What does it mean to “graduate” from hospice care?


A person is eligible for hospice care when a doctor, in his/her best opinion, estimates a patient is entering the last stage of life and has six months or less to live. This is what most people expect the outcome to be when admitted to hospice care. However, it is more common than people realize to improve under hospice care, and for some, graduate, no longer needing hospice services.


This was the case for Iwao Nagata, who was under hospice care with Hawai’i Care Choices for a year, regaining his strength with each passing month. Our interview took place at the Yukio Okutsu State Veterans Home towards the end of 2018. Iwao and daughter Sharyl Okamoto joined Hawai‘i Care Choices’ Community Relations Manager, Lani Weigert, to talk about the hospice care Iwao received before becoming so well that he was discharged from the program.

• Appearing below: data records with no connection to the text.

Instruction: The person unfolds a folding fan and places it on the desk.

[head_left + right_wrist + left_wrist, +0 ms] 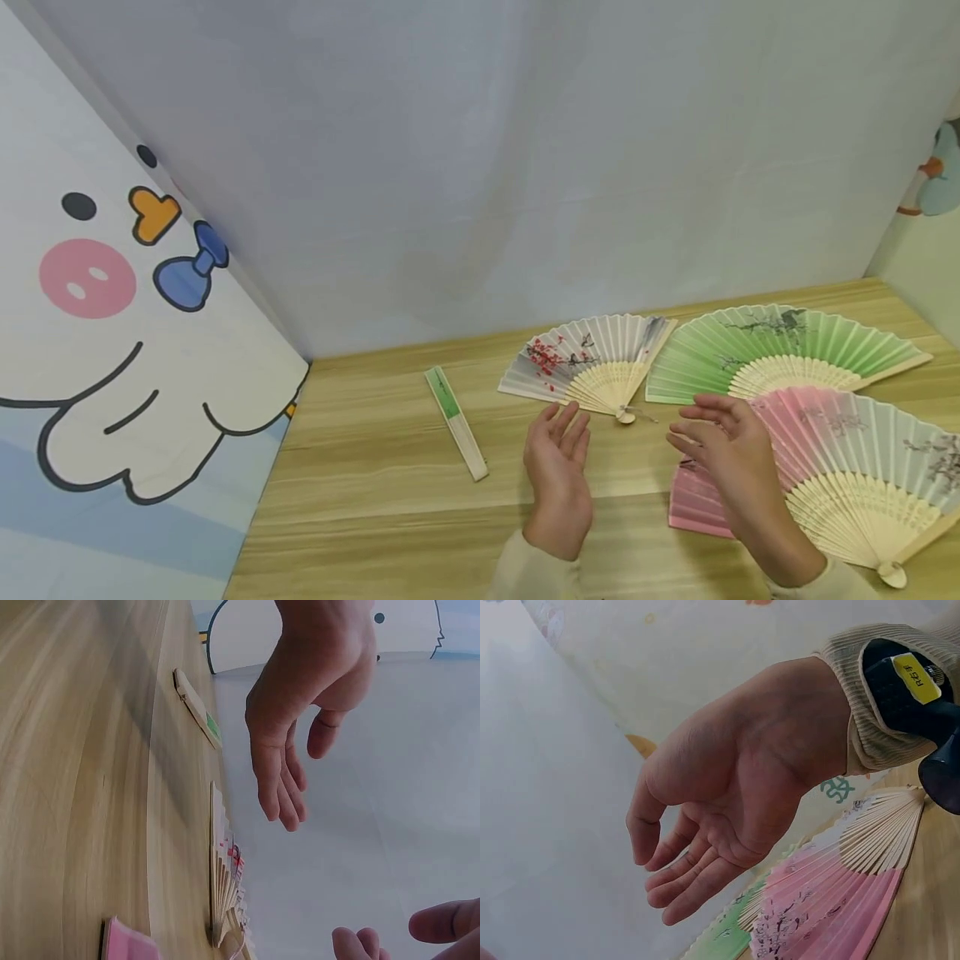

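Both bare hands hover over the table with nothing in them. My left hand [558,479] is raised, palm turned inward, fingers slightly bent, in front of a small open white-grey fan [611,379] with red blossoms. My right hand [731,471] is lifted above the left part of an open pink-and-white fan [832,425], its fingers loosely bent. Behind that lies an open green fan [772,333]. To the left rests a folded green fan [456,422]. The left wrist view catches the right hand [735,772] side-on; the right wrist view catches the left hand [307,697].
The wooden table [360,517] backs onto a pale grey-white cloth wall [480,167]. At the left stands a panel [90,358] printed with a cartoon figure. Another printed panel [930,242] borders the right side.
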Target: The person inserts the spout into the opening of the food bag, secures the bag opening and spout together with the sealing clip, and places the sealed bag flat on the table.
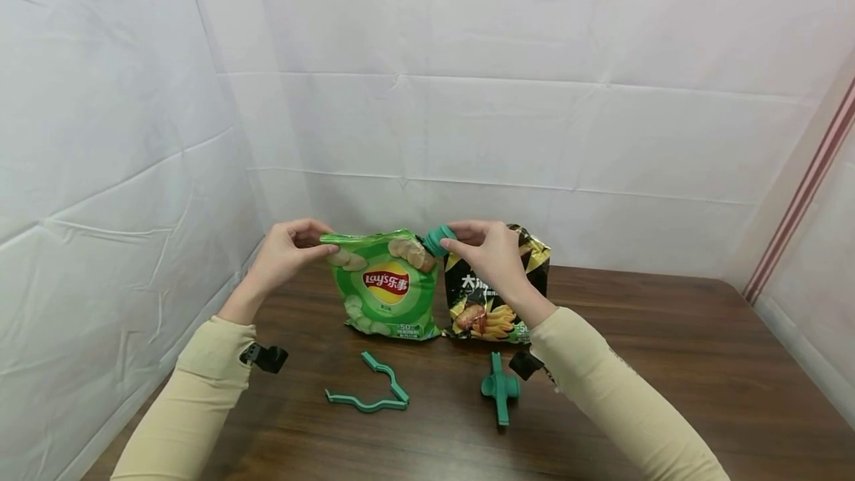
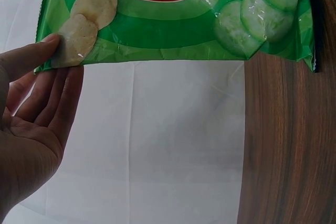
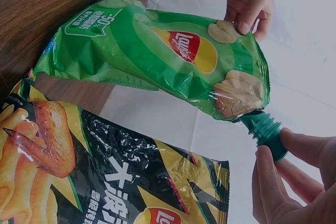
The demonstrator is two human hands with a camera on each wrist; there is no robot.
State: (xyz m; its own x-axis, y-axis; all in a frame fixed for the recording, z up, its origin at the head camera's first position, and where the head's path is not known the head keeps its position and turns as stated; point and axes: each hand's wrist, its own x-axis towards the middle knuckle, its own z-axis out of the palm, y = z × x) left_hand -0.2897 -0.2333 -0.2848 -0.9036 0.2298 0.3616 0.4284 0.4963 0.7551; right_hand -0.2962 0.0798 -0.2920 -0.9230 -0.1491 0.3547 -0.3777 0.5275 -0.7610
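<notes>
A green Lay's chip bag stands upright on the table. My left hand pinches its top left corner between thumb and fingers, as the left wrist view also shows. Thumb and fingers of my right hand grip a green ribbed spout piece at the bag's top right corner. In the right wrist view its narrow end meets the bag's edge; whether it goes inside cannot be told. Right beside stands a black chip bag, partly behind my right hand.
On the wooden table, a green hinged bag clip lies unfolded in front of the bags. To its right is another green clip with a round middle. White cloth hangs behind and at the sides.
</notes>
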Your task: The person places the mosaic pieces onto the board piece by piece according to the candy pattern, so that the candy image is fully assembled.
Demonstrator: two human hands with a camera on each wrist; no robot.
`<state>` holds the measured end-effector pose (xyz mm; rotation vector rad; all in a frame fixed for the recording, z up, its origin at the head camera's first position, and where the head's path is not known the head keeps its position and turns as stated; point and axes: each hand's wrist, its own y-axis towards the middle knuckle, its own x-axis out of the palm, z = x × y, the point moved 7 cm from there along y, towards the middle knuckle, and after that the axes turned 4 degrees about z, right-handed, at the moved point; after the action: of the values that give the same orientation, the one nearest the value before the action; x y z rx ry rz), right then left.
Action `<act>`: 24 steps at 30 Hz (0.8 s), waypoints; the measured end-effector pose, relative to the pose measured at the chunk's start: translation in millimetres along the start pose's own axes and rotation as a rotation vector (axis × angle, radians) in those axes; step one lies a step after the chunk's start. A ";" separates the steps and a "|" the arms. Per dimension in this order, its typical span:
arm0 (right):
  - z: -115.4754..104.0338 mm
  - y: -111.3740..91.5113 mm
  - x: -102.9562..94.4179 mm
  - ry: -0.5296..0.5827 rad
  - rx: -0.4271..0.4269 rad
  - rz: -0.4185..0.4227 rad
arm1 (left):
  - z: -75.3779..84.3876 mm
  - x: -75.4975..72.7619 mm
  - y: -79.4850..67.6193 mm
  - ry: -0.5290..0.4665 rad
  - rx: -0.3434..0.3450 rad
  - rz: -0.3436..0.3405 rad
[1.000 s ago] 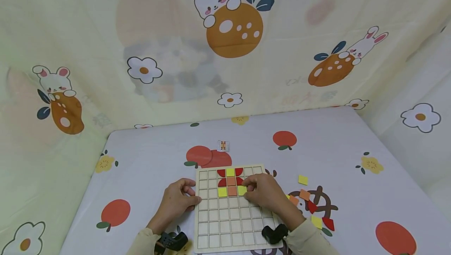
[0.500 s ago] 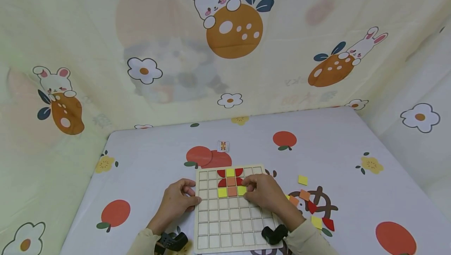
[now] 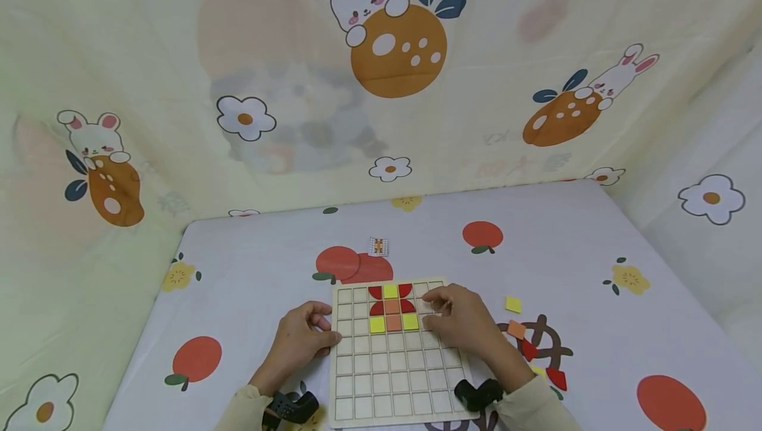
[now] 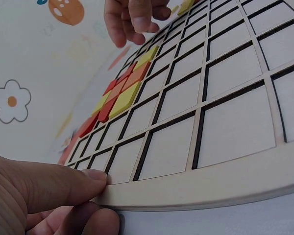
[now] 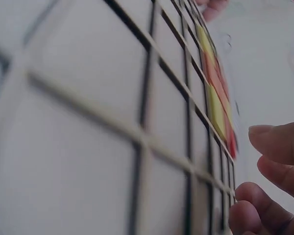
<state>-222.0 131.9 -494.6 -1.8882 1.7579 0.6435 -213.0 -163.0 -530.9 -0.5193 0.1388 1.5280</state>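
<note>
A pale wooden grid board (image 3: 369, 388) lies on the table in front of me. Near its far edge, several cells hold yellow squares (image 3: 409, 322), orange squares (image 3: 393, 323) and red rounded-edge tiles (image 3: 407, 306). My left hand (image 3: 300, 335) holds the board's left rim; in the left wrist view the thumb (image 4: 90, 183) presses on top, with curled fingers below. Over the right part of the board is my right hand (image 3: 467, 322), just right of the coloured tiles. Its thumb and index finger stand apart, with nothing between them in the right wrist view.
Right of the board lie loose tiles: a yellow square (image 3: 513, 305), an orange square (image 3: 516, 330) and red pieces (image 3: 557, 379), partly behind the right forearm. A small patterned card (image 3: 378, 246) lies beyond the board. A printed curtain (image 3: 297, 186) hangs behind the table.
My right hand has let go of the right-hand tiles and moved to the right, its finger and thumb spreading. The yellow and red tiles there now show fully. The left hand stays put.
</note>
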 end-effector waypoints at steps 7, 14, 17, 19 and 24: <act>21.4 -4.0 -44.7 -0.045 0.030 0.065 | -0.4 -0.1 0.8 0.001 0.003 -0.004; 57.5 -9.4 -90.6 -0.103 0.093 0.121 | 1.0 -1.2 1.6 -0.007 0.007 -0.011; 72.1 -10.8 -103.9 -0.139 0.135 0.119 | 1.2 -1.1 1.5 -0.009 0.006 -0.012; 81.0 -11.0 -109.5 -0.156 0.163 0.110 | 1.1 -0.8 1.1 -0.007 0.004 -0.010; 98.3 -10.7 -110.5 -0.149 0.249 0.075 | 0.9 0.9 0.2 0.007 -0.002 0.001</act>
<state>-220.3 280.0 -500.9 -1.5738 1.7317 0.5481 -213.4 -161.9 -530.5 -0.5261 0.1434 1.5270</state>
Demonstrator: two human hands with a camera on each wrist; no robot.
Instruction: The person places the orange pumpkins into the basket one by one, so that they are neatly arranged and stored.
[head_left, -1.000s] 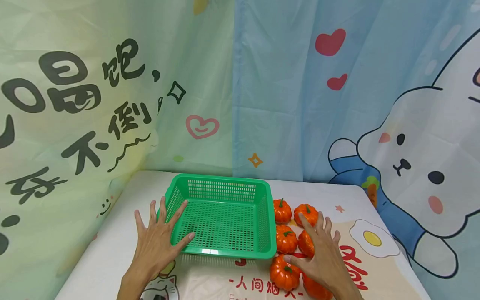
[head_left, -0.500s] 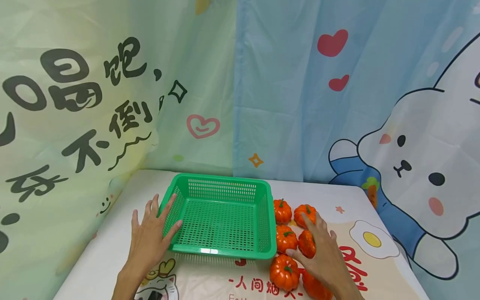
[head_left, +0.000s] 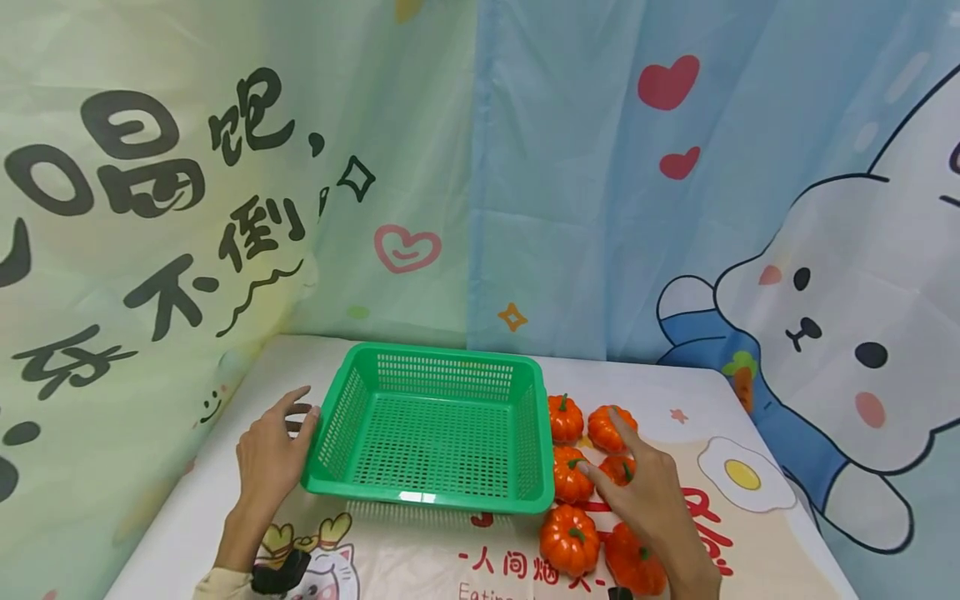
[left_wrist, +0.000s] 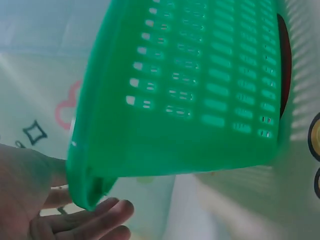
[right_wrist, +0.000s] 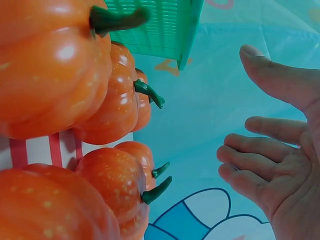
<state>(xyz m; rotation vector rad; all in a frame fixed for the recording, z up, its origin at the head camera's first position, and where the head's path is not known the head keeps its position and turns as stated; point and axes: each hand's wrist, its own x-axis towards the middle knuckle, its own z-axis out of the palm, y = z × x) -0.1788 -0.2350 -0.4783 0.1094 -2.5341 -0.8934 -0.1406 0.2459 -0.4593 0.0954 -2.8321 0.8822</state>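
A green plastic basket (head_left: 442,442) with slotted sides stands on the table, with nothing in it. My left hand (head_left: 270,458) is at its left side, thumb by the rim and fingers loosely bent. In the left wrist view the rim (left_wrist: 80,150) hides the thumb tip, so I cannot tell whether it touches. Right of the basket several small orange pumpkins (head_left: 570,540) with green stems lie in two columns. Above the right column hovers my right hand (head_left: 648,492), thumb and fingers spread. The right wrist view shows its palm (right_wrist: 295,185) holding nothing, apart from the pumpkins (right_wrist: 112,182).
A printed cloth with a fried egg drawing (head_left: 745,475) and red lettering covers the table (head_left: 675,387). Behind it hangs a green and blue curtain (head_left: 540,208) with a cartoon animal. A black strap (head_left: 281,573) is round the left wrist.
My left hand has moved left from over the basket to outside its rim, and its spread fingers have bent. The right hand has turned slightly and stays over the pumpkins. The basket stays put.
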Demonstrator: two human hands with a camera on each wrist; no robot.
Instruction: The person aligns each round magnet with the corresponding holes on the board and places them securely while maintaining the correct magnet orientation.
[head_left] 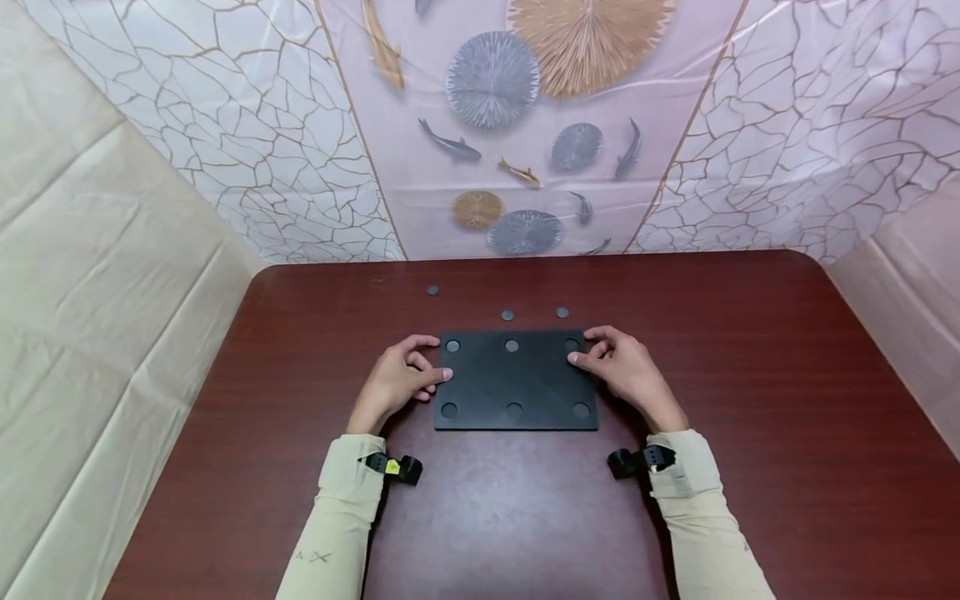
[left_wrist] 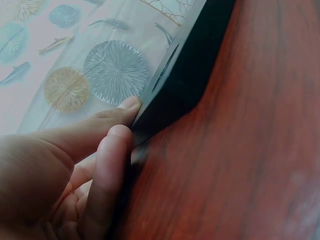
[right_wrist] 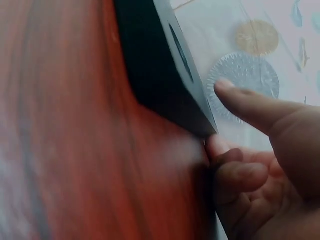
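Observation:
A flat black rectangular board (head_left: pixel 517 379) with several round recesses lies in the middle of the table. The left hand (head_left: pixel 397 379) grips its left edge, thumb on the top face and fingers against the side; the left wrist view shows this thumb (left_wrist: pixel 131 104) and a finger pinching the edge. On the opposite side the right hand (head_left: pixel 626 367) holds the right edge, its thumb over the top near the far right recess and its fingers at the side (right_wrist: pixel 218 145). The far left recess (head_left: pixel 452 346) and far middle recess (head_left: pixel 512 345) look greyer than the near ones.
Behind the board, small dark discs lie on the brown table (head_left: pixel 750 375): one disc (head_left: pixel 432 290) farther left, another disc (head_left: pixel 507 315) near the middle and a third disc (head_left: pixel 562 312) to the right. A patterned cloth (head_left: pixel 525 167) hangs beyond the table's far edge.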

“You have that stigma, ‘hospice’ that means it will end soon – but I think they made him better,” declared Sharyl.


Once patients start hospice care, they are encircled by an entire care team. Consistent monitoring from a supervising nurse, in addition to home health aides, social workers, spiritual counselors, and volunteers, often stabilize patients’ conditions due to hospice’s expert pain/symptom management and holistic approach. Because the team is regularly visiting the home, symptoms are managed better and sooner. This careful attention prevents patients from letting their symptoms get so bad that they end up in the emergency room, a common occurrence for those with chronic conditions.


Before calling Hawai’i Care Choices, Iwao was frustrated, confused, and wasn’t eating. Fit all his life, Iwao enjoyed diving from the boats he would build himself, ballroom dancing with his wife, and practicing Kendo. Along with his strong body, Iwao always had a sharp mind, said daughter, Sharyl. So, it was concerning when, at 92, he couldn’t remember conversations, his legs started getting weak, and he started falling. “Things went downhill fast; we called the ambulance. They diagnosed him as a quadriplegic.”


Iwao’s quality of life began to suffer. He liked to go look at the water, but his rapidly failing health made it so he couldn’t sit up, and frequently felt dizzy. Trips to see the water became too difficult to enjoy.


“I used to be a volunteer for hospice a long time ago, so I know how good this organization is. I thought when I was a volunteer – if I ever get sick, I’m going to them.” And that is what Sharyl did. The staff at Hawai‘i Care Choices “took care of him like family. When they walked in the heaven’s opened because they were so good. And I liked that they always involved him in everything, he was part of the conversation.”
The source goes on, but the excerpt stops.